■ **WORK ORDER**: Give back exactly the lines of the data below, starting with the line that has "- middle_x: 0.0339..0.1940" and going on through the line that has "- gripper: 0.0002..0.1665".

Records from a data source:
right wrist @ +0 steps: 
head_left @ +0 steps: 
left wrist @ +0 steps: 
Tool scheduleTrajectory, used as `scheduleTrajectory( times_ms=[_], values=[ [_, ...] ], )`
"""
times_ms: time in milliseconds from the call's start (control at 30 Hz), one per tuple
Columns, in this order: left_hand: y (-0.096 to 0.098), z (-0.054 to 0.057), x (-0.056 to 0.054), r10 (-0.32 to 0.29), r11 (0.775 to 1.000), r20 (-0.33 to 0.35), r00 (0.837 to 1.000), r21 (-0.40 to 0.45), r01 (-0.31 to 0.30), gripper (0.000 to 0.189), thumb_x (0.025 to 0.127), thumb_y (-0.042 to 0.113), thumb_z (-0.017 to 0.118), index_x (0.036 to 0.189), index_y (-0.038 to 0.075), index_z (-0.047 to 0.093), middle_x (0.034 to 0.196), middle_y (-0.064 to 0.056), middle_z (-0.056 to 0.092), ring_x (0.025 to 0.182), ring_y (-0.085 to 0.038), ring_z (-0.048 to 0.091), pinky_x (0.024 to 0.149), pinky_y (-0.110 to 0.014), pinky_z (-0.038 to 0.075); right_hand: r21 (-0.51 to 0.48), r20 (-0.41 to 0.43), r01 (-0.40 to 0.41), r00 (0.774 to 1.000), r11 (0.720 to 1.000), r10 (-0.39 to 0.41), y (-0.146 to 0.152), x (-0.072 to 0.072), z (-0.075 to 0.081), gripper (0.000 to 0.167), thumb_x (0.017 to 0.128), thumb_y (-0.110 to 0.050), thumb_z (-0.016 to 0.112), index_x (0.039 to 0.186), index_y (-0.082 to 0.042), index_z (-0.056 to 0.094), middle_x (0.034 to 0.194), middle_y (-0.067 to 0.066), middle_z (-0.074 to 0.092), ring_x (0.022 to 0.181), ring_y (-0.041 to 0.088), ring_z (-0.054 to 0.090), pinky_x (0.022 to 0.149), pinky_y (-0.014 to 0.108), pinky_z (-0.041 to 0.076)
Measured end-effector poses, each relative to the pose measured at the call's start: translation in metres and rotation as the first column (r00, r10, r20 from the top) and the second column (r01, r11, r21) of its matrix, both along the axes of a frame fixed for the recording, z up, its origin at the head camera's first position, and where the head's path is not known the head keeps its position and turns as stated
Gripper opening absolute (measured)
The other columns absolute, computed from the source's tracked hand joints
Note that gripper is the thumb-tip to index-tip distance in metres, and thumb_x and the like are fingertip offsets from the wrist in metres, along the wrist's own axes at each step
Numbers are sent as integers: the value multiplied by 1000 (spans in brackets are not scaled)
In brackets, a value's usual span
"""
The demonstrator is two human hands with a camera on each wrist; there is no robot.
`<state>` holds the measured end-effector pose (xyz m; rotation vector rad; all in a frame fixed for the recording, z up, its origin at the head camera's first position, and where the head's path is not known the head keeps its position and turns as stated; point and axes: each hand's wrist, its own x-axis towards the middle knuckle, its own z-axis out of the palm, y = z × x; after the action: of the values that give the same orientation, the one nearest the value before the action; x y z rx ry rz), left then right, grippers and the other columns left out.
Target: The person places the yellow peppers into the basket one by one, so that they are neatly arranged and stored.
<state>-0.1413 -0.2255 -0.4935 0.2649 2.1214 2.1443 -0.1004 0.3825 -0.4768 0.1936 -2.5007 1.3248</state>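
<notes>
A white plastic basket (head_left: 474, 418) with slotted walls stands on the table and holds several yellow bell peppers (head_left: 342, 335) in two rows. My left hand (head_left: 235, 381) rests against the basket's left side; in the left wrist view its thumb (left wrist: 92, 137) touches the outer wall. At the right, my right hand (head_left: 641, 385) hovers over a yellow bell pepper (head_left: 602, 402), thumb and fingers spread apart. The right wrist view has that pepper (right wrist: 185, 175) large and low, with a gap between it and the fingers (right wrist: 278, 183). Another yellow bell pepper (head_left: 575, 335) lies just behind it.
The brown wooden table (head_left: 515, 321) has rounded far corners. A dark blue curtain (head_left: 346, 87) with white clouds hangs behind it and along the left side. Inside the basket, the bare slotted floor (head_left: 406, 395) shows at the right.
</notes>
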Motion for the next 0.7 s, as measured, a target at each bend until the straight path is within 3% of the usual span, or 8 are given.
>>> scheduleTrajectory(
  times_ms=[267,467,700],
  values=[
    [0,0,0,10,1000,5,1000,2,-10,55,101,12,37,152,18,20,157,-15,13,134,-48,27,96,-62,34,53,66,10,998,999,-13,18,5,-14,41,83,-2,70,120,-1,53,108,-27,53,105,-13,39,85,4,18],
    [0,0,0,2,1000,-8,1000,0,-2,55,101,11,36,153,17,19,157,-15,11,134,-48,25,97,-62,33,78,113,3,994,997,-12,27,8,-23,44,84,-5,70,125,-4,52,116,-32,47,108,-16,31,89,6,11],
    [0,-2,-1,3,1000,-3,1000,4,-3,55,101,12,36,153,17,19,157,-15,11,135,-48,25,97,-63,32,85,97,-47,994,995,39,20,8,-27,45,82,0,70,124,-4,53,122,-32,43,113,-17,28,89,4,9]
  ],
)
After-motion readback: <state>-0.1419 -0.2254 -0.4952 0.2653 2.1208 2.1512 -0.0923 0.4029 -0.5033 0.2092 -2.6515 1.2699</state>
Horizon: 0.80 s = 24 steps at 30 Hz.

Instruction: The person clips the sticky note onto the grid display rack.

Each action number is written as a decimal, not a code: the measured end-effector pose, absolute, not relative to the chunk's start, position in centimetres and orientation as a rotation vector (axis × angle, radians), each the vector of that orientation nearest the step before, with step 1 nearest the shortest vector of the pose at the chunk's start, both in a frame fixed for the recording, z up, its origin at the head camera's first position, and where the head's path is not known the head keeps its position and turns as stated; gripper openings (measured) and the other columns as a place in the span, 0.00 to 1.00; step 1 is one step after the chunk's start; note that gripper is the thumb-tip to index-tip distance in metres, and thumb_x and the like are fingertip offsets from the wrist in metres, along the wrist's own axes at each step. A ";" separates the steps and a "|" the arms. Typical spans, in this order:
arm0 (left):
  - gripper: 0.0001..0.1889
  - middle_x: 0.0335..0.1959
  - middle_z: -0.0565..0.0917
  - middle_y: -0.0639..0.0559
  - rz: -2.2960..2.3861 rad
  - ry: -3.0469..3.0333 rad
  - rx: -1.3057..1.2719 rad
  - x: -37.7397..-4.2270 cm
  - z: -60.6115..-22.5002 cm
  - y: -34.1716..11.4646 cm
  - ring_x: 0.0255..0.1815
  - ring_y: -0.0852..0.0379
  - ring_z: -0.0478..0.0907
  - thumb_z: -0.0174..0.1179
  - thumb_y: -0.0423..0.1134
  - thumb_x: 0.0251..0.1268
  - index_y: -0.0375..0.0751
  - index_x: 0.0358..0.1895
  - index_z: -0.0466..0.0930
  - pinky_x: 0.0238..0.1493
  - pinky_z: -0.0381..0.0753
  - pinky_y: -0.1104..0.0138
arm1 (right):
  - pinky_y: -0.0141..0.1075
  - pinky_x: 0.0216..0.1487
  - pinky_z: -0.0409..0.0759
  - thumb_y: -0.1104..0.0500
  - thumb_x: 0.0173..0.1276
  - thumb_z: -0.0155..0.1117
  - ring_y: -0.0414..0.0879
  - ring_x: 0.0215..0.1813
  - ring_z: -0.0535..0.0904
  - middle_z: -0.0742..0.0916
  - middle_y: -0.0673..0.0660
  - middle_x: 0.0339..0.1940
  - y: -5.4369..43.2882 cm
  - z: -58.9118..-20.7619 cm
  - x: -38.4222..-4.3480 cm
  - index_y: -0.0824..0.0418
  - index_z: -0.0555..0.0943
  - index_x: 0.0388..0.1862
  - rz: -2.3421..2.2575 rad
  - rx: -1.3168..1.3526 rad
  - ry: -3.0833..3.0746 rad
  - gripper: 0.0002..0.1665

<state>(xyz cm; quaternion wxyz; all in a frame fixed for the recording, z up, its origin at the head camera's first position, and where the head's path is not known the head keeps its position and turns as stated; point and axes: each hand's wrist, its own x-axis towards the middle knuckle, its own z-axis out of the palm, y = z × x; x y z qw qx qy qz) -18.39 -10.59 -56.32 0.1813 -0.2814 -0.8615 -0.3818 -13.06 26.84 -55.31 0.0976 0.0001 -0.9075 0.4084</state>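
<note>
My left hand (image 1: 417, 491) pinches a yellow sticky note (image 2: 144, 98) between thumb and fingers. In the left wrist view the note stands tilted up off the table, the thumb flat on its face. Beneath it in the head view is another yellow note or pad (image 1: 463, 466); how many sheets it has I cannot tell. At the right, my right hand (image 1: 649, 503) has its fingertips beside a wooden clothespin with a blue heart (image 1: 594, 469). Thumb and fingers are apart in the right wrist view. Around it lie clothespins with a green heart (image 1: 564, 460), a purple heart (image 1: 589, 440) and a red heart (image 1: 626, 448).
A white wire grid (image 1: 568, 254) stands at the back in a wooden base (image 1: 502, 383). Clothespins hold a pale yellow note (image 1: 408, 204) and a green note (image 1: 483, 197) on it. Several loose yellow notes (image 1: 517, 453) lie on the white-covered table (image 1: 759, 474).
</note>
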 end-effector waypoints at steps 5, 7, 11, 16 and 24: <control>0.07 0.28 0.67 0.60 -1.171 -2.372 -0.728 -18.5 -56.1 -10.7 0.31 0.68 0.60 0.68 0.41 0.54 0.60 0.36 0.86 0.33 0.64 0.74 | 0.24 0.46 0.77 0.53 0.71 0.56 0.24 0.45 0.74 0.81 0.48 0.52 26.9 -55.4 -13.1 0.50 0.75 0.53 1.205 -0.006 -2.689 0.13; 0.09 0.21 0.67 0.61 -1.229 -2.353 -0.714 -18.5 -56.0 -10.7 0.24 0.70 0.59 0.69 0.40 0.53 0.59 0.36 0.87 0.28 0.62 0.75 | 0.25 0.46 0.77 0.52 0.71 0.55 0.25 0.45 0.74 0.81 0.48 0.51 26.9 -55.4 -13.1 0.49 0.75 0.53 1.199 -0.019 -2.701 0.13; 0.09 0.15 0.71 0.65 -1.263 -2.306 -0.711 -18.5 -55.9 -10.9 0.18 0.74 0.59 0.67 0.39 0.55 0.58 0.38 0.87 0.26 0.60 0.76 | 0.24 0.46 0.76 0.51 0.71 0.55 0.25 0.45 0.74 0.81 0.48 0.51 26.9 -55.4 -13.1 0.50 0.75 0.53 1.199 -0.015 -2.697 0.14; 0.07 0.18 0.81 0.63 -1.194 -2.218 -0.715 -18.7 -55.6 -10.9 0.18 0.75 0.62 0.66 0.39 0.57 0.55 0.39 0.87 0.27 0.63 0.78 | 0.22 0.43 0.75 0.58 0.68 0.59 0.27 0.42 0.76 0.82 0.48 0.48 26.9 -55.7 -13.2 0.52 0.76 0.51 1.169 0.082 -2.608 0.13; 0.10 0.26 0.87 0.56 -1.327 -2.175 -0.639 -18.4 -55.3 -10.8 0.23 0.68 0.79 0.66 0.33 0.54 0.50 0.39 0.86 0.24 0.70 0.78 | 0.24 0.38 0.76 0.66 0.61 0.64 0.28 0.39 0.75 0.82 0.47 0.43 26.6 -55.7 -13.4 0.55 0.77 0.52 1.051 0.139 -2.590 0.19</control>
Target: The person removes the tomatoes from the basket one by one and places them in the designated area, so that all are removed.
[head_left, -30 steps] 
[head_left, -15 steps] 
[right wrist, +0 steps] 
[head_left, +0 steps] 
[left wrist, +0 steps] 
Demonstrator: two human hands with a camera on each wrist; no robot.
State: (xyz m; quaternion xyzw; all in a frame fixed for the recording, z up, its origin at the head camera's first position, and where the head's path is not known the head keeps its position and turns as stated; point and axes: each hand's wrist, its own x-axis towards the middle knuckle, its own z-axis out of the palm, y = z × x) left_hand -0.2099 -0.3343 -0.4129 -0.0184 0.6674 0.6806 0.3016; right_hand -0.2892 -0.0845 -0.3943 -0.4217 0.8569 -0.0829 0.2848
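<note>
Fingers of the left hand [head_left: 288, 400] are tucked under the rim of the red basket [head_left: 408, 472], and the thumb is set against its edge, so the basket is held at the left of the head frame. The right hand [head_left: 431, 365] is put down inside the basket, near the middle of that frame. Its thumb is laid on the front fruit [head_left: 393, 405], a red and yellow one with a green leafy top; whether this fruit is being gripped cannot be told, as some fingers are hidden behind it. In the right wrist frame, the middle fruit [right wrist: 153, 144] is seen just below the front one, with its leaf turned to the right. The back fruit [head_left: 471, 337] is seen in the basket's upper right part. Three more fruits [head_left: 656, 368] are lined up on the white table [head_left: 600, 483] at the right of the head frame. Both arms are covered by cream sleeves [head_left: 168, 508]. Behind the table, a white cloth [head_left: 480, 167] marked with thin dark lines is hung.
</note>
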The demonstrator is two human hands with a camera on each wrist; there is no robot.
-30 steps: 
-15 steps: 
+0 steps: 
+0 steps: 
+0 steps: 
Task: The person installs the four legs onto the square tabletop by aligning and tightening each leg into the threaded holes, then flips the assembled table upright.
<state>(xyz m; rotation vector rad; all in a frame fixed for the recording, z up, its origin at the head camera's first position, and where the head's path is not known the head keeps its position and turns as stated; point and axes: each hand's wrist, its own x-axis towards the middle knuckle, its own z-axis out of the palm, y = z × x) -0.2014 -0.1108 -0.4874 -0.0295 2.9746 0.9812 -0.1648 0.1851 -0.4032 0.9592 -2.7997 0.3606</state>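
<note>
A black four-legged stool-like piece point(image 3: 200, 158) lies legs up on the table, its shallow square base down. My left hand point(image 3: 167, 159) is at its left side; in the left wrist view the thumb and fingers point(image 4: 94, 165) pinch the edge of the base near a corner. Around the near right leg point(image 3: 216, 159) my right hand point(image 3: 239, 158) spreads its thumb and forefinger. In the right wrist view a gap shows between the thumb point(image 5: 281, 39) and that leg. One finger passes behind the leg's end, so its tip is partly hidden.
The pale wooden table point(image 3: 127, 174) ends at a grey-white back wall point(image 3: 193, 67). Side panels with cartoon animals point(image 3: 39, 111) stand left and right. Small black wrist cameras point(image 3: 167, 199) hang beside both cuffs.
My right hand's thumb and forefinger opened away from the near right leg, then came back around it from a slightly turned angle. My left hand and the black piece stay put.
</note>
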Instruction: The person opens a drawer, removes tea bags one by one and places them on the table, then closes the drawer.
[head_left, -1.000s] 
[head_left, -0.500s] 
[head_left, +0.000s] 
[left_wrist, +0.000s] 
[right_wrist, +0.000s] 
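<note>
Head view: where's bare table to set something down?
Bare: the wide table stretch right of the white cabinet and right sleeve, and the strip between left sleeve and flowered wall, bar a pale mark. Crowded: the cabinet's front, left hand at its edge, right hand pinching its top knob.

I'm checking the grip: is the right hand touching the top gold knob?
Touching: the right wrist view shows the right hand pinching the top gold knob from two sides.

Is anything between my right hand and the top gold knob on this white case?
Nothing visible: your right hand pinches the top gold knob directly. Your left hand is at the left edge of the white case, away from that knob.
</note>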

■ **TASK ANSWER**:
  - middle_x: 0.0339..0.1940
  - y: -5.4369..43.2882 cm
  - z: -58.9118..-20.7619 cm
  - x: -38.4222..-4.3480 cm
  - index_y: -0.0824..0.0418
  - index_z: -0.0555..0.0943
  - index_x: 0.0388..0.1862
  - rz: -2.3421..2.2575 rad
  - rx: -1.3168..1.3526 rad
  - ry: -3.0833..3.0746 rad
  - gripper: 0.0002..0.1665

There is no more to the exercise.